As we approached the hotel steps I said, 'This man, Avila? What's he like?'
He paused in the middle of the street. There's a story I'm fond of about an old Hassidic Rabbi who, having no money around the house, gave one of his wife's rings to a beggar. When he told her what he'd done she went into hysterics because the ring was a family heirloom and very valuable. On hearing this, the Rabbi ran through the streets looking for the beggar.'
'To get his ring back?'
'No, to warn him of its true value in case anyone tried to cheat him when he sold it.'
I laughed out loud, puzzled. 'What's that got to do with Avila?'
'Nothing much, I suppose.' He grinned wryly. 'Except that he isn't like that.'
We turned into the alley at the side of the hotel and paused again. 'You'll find the kitchen door just round the corner as I described,' he said. 'Straight through to the bar. You can't miss it.'
There was another burst of laughter from inside. 'They seem to be enjoying themselves.'
'I've heard laughter like that before. I didn't like it then and I don't like it now. Good luck,' he added briefly and went round to the front of the hotel.

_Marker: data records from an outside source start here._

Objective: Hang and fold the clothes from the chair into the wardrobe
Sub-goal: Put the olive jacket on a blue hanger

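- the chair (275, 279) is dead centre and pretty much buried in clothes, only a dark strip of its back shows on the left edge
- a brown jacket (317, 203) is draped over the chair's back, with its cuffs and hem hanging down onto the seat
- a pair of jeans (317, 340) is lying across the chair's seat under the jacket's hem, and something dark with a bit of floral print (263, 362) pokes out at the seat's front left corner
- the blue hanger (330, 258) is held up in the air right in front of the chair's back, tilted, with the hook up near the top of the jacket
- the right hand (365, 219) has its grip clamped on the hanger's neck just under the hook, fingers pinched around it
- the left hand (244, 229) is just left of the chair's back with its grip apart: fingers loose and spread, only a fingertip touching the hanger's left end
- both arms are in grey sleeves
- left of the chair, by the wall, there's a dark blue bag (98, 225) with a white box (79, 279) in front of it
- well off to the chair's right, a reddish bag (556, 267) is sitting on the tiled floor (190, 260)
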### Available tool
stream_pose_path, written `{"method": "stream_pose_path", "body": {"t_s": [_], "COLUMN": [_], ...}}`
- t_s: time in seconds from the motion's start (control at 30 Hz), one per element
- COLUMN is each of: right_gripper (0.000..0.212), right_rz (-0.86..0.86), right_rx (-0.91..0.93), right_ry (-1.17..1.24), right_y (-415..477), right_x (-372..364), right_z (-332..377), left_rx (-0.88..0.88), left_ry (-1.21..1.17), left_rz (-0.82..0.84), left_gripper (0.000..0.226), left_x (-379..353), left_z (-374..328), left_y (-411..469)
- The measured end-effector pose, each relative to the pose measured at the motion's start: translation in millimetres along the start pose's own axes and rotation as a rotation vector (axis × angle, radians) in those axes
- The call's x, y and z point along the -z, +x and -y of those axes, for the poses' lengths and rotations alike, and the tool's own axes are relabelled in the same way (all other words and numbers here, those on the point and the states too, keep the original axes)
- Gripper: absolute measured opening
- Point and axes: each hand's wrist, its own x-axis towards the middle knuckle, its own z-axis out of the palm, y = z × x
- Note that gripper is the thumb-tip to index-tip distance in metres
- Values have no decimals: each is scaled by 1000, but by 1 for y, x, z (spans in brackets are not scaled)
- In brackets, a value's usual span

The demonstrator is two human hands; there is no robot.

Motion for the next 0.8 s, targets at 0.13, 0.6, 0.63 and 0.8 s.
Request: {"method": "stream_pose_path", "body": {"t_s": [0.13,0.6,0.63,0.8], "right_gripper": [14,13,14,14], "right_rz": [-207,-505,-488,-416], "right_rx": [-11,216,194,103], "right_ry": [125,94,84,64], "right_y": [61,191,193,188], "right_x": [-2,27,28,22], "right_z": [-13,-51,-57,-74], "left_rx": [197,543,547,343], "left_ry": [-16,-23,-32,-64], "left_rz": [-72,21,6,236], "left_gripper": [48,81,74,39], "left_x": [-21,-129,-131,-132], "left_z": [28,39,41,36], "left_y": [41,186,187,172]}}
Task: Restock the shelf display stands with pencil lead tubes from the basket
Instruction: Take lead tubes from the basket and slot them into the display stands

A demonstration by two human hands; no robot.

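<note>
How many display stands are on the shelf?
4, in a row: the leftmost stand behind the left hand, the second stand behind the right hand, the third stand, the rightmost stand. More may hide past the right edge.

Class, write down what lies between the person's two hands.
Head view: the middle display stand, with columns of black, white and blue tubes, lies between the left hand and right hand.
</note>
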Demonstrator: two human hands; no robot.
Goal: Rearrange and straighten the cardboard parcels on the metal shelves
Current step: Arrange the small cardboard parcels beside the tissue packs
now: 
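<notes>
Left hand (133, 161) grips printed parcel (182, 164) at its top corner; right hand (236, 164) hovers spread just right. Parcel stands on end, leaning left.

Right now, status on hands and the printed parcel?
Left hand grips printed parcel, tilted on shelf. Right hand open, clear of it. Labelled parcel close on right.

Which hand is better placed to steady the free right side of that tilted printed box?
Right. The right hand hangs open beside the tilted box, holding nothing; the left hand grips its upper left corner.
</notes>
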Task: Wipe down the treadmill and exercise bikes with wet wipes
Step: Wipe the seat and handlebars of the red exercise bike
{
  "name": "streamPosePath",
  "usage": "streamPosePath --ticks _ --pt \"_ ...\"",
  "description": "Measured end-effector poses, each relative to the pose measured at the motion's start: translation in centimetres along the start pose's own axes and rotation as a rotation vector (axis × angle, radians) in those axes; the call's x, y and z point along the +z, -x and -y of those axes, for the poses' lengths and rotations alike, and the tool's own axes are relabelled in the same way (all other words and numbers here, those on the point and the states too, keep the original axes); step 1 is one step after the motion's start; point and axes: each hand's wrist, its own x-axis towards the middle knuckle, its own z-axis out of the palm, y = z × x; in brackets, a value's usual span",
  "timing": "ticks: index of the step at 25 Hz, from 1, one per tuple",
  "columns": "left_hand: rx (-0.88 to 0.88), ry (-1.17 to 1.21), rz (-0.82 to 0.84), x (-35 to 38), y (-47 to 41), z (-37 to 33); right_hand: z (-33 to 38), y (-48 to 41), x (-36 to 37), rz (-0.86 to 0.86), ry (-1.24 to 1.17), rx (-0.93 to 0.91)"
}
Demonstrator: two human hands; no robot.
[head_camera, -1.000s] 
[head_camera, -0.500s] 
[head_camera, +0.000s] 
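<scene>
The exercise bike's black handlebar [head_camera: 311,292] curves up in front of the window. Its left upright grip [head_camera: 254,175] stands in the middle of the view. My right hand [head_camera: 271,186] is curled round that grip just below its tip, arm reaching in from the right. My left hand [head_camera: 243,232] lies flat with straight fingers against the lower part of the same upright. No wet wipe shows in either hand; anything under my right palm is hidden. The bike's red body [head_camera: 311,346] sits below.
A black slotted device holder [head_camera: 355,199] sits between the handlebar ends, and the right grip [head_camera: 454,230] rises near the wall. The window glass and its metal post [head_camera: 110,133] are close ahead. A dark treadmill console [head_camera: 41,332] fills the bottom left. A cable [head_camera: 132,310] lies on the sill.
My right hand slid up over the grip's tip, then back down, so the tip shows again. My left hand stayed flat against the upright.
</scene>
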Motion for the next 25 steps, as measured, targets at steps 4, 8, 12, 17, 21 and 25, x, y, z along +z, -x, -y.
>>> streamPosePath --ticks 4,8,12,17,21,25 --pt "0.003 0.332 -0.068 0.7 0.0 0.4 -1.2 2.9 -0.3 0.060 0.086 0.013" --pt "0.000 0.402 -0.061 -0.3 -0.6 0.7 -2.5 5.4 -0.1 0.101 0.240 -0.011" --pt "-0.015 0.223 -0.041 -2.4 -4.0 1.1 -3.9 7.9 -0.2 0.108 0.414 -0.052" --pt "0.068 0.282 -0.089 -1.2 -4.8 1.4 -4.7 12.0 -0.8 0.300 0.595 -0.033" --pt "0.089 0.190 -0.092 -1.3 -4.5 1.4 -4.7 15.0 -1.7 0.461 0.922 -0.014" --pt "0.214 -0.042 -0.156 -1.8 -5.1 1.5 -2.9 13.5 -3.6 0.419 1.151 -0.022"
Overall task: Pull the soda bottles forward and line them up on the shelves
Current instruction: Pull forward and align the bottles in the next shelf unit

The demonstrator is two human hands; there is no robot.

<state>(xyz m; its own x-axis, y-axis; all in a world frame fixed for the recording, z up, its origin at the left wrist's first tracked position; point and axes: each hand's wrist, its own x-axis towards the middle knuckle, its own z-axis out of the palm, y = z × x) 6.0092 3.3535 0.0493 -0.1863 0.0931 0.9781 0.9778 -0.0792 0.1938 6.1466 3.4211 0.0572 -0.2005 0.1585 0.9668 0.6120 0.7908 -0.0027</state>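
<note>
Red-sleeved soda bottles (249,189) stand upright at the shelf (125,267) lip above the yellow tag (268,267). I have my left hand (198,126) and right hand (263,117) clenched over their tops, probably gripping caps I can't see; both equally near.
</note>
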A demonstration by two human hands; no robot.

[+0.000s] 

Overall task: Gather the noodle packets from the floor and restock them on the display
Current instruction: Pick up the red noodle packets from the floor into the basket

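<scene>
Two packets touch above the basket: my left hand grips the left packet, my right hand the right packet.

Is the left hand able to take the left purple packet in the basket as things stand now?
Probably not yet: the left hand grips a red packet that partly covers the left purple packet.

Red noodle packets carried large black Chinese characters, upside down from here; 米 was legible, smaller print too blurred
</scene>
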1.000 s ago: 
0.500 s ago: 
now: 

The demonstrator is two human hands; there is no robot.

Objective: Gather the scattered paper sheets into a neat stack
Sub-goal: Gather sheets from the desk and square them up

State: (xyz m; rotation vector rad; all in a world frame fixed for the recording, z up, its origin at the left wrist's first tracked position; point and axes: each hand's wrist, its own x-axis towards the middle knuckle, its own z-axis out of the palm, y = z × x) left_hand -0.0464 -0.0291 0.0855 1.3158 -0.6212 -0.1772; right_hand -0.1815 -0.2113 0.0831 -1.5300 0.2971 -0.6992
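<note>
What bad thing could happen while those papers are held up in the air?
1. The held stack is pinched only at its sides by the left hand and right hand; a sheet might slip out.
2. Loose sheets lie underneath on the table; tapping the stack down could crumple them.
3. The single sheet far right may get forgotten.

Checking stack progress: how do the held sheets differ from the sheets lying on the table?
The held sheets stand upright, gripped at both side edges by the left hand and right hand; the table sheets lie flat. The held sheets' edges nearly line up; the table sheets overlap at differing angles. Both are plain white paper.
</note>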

The kitchen door he had mentioned stood open and Figueiredo's wife was seated on a chair slicing vegetables into a bowl on her knee. I stepped past her, ignoring her look of astonishment and walked across the kitchen to the opposite door.
There was a short passage with the entrance to the bar at the far end and Figueiredo was standing on this side of the bead curtain peering through presumably keeping out of the way.
He glanced over his shoulder at my approach. I motioned him to silence and peered through. They were still grouped around the table, Hannah in the chair next to Avila. He was face-down across the table, quite obviously hopelessly drunk. As I watched, Avila pulled him upright by the hair, jerking the head back so that the mouth gaped.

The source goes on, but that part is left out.